А в несостоявшихся отношениях с Мариной сейчас меня интересует совсем другое: почему люди не умеют вовремя сказать друг другу простое человеческое слово? Почему так затруднены отношения между людьми? Почему они скованы какими-то идиотскими преградами – ложным самолюбием, позой, самыми модными правилами поведения, законами того стиля, в котором в данную эпоху протекает роман, любовь, дружба, приятельство, – вообще чорт знает чем, что мешает им с открытой душой подходить друг к другу и создает между ними вечную преграду? А.А. с большой точностью сказала: "Есть в близости людей заветная черта… ."87 Эта черта или преграда существует не только во влюбленности и страсти, а в любых человеческих отношениях – всюду, всегда, везде… Почему я, например, не сказала тогда Марине, что я совсем не такая чужая, как ей показалось, что нас осталось слишком мало, чтобы из-за каприза отказываться друг от друга? Почему я предпочла злорадно хихикнуть – вот дура! – и отсидеться в темной прихожей? Насколько легче обидеть человека или поднять его на смех, чем нарушить эту вечную преграду! И с О.М., несмотря на подлинную нашу близость, мы всё же далеко не во всем переступили "заветную черту", и по моей, а не по его вине. Он-то умел гораздо глубже и честнее открываться, чем я. Ведь у него было сознание и вины, и ошибки, а у меня главным образом потребность доказывать свою непогрешимость и "несравненную правоту". Моя затаенность, которую я когда-то считала своим главным козырем, много мне повредила: ведь я не успела сказать О.М. самого главного и задать ему много вопросов, на которые теперь я уже никогда не получу ответа, даже если будет та встреча, в которую я втайне не перестаю верить.

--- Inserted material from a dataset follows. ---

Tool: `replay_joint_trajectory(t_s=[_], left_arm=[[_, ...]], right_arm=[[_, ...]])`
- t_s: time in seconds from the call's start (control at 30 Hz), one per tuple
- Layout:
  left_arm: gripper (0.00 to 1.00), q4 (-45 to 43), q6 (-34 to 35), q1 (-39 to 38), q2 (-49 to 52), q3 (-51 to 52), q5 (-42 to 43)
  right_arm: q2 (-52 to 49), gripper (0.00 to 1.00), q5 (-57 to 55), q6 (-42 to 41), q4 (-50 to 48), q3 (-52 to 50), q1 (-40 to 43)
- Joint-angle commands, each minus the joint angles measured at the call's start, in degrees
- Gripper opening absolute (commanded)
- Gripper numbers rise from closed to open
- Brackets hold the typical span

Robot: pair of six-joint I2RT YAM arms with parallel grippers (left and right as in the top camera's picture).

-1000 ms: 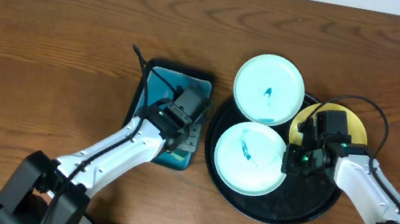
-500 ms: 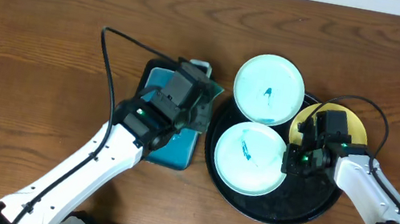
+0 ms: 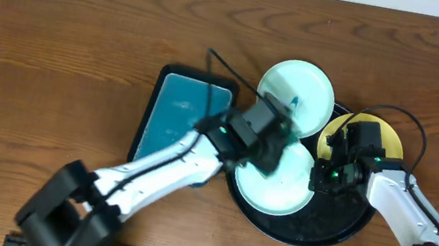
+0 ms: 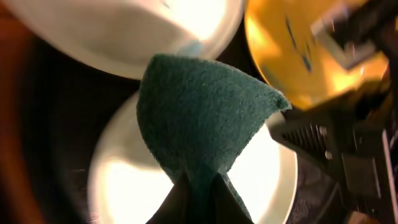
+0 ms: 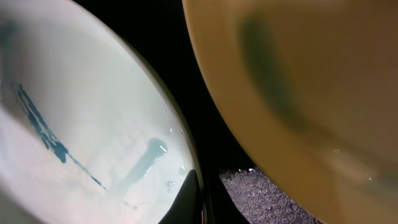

Нечто подобное произошло у меня и с А.А. Она годами упорно добивалась у меня ответов на некоторые вопросы, направленные на суть вещей, но я столь же упорно уклонялась от ответов, отшучивалась, дурила, хотя, ответив, могла бы ей в чем-то облегчить жизнь, помочь ей понять себя и некоторые особенности в ее отношениях с Гумилевым. Но я в отношениях с таким другом, как она, сохраняла ту же невидимую черту, преграду, стену, о которую разбиваются человеческие отношения. И я заметила, что чем крупнее человек, тем он легче открывает себя, тем глубже его отношение к другим людям – даже до такой степени, что преграда иногда становится прозрачной. Это я видела и в А.А., и в О.М., но прочие всегда хотят прихорошиться и для этого запрятать собственную душу. Чтобы признаться в этом, понадобилось тридцать лет ночных раздумий, горького одиночества и конечной потери А. А., голубки и хищницы, самого ревнивого и самого пристрастного друга из всех, кого я знала.